You do not want to miss out on the night market experience in Malaysia. Known as pasar malams locally, night markets are available almost weekly at dense neighbourhoods, and during the Ramadhan month, similar forms of night bazaars spring up like mushrooms to cater to Muslims who intend to break their fast after the sun sets.
While tourists usually flock to the Night Market at China Town, Petaling Street for their virgin night market experience, I recommend visiting the Cheras Night Market because it’s one that locals frequently patronize and thus exudes a more authentic Malaysian night market feel. The night market at Taman Connaught, Kuala Lumpur spans a 2 kilometer length, the longest in the country and is held every Wednesday from 4pm to 11pm. While you can find quite possibly anything you want at night markets from pet clothing to books, many people visit solely for the street food, and this is a totally justified purpose.
Now night markets may be a very local experience, but do not expect the food sold here to be. Quite the contrary, the creativity of night market hawkers really shows through the staggering variety of food you can find here from coconut ice cream (made popular in Thailand) to Taiwanese fried chicken steaks. Of course do not count on these foods to taste as authentic as back in their home countries, instead try the local versions with an open heart and an adventurous spirit, and you might be surprised with the gastronomic assimilation created. Of course, it goes without saying that the Malaysian staples like the Asam Laksa, Char Koay Teow, Pan Mee, Nasi Lemak, pastries, breads, Nyonya kuih, herbal drink, fried chicken are easily found at night markets, so night markets are good places to visit if you want to try as many kinds of Malaysian favourites as possible under one roof.

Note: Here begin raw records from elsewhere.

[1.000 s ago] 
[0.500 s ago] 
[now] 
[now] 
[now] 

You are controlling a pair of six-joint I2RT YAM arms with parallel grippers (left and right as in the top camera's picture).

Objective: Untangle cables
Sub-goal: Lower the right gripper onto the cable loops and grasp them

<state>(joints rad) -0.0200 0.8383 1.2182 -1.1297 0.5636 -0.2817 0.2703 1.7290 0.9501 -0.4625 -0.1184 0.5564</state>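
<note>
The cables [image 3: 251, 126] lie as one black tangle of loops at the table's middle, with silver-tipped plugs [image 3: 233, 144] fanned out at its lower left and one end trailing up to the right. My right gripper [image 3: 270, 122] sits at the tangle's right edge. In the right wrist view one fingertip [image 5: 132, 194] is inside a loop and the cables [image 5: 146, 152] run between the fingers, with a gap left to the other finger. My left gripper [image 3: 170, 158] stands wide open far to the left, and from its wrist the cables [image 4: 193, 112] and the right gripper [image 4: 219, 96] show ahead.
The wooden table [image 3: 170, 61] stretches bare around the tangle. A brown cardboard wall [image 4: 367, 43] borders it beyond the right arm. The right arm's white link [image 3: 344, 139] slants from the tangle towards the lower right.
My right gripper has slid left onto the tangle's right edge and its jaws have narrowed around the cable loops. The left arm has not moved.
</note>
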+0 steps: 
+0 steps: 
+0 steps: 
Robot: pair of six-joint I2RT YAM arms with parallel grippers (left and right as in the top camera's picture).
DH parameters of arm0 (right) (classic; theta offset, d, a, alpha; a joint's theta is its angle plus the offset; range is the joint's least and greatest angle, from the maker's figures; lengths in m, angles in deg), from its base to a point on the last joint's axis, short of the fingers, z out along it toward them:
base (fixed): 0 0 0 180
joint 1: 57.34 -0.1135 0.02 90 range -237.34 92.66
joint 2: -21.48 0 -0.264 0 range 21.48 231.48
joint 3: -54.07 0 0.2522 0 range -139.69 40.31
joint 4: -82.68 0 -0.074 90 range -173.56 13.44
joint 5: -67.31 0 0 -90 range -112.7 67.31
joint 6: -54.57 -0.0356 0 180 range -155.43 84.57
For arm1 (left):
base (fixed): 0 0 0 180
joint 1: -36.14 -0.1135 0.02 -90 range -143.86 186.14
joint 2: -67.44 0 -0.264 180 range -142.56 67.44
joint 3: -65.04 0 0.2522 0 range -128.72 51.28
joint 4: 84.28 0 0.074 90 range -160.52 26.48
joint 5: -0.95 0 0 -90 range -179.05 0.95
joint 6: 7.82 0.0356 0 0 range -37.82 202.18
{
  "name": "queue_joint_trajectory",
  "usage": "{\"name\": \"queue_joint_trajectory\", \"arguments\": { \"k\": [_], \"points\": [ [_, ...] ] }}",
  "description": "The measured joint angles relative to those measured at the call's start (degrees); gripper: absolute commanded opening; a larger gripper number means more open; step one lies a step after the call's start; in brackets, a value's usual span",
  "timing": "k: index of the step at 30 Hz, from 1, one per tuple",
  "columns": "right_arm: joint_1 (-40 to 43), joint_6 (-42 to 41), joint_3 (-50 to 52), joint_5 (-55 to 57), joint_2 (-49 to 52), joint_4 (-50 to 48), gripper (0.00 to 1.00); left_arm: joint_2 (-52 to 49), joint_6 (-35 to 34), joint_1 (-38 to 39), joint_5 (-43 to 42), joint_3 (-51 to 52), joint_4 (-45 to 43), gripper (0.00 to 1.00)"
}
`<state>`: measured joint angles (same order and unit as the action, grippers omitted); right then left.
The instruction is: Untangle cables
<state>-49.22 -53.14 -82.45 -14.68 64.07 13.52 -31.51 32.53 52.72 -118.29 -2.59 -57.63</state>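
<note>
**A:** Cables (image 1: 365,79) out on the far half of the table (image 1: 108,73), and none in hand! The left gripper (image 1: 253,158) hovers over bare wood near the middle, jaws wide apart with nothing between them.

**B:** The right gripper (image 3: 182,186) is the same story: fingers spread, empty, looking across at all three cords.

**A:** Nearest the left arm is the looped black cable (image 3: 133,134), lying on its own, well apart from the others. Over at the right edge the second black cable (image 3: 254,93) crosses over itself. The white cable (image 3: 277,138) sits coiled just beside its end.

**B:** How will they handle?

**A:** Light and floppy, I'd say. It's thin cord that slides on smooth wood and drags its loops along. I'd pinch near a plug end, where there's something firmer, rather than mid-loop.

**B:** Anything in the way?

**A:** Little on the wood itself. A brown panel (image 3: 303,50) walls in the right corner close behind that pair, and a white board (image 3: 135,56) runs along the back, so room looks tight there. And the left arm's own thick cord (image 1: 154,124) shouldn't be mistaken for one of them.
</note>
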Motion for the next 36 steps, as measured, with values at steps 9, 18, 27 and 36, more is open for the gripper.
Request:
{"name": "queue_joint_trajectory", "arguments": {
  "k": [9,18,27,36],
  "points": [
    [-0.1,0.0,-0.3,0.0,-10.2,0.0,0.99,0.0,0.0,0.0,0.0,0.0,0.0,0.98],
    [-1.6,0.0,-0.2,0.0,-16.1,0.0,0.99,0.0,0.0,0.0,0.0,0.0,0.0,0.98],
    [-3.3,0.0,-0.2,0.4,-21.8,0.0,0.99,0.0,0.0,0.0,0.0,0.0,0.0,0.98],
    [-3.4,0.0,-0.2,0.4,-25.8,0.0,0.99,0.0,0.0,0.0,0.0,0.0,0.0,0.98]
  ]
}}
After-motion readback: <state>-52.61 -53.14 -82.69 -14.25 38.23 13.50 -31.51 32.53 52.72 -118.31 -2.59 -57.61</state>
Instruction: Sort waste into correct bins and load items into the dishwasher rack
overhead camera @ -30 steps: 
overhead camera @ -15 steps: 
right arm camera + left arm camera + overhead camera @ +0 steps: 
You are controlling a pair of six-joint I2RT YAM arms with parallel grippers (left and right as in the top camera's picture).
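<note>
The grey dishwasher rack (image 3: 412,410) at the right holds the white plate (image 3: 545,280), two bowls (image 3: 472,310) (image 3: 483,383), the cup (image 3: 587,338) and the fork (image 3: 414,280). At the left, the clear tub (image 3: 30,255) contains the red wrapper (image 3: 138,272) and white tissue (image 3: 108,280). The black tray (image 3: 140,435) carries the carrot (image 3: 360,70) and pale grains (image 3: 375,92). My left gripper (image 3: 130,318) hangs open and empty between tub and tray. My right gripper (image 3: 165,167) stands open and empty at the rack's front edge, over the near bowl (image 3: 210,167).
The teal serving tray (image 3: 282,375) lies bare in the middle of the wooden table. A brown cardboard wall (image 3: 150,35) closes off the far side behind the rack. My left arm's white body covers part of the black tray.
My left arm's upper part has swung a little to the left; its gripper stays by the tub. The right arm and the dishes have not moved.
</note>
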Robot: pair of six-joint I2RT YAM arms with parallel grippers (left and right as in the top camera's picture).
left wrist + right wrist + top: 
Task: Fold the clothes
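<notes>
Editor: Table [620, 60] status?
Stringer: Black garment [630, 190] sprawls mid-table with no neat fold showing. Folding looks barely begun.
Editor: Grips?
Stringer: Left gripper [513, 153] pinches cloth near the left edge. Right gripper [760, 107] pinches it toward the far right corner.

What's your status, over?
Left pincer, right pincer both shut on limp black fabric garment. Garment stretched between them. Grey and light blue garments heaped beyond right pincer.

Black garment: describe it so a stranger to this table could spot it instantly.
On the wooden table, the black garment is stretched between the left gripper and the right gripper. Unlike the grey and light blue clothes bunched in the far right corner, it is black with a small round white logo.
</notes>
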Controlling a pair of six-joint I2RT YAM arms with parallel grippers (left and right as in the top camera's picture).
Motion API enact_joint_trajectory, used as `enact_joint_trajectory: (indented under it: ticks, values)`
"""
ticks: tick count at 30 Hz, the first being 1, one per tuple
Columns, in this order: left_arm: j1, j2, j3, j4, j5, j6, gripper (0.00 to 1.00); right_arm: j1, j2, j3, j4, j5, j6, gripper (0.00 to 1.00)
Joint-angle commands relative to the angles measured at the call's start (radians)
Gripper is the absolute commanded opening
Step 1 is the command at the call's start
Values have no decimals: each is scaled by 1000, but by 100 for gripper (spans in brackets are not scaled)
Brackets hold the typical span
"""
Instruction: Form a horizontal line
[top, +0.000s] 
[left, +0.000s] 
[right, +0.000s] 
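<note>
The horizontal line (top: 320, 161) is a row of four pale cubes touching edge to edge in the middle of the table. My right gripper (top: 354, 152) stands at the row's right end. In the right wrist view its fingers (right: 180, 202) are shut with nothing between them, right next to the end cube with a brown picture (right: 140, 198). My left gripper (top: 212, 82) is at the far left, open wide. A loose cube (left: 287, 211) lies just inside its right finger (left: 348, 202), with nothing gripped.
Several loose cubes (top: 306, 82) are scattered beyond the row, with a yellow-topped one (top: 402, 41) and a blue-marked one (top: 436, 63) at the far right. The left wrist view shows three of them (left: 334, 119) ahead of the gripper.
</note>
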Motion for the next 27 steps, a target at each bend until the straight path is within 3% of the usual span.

For example, a long queue is always observable in front of the Ultraman Salted Egg Foods Stall of the Cheras Night Market, and it is quite understandable why. Passersby who catch a whiff of the salted egg fried chicken, squid or pumpkin cannot resist the fragrant aroma, affordable price and addictiveness of these salted egg snacks. Another popular stall at the night market is the UCO Pastry Cheesecake stall that takes pride in their Japanese Cheesecake which has an assortment of flavours such as Double Chocolate & Cheese, Green Tea Red Bean Layered, Bamboo Charcoal Cranberry and et cetera. Seafood has always been affordable and abundant in a peninsula like Malaysia, and thus grilled shellfish like oysters, clams and scallops are a popular type of street food and can be easily found at night markets.
Another food not to miss at the night market is the bursting pork ball, which bursts with piping hot soup at the first bite. A funny but interesting marketing gimmick used by the stall owner is the claim that these pork balls are so ‘springy that it can be used to play ping pong’. Mushroom buns sold at the night market also show the creative and entrepreneur spirit of hawkers in order to attract customers. These mushroom buns are made to take the appearance of mushrooms and are filled with mushroom and chicken fillings. Needless to say, these buns are a hit with the younger crowd and have made their presence known through social media such as Facebook and Instagram.
Needless to say, if ambience and comfort are important criteria to your dining experience, the night market might not be such an apt place, but if you want to indulge in vast selections of local cuisines in a single spot, a night market (the Cheras Night Market in particular), will be your perfect choice to embrace the local Malaysian passion for food.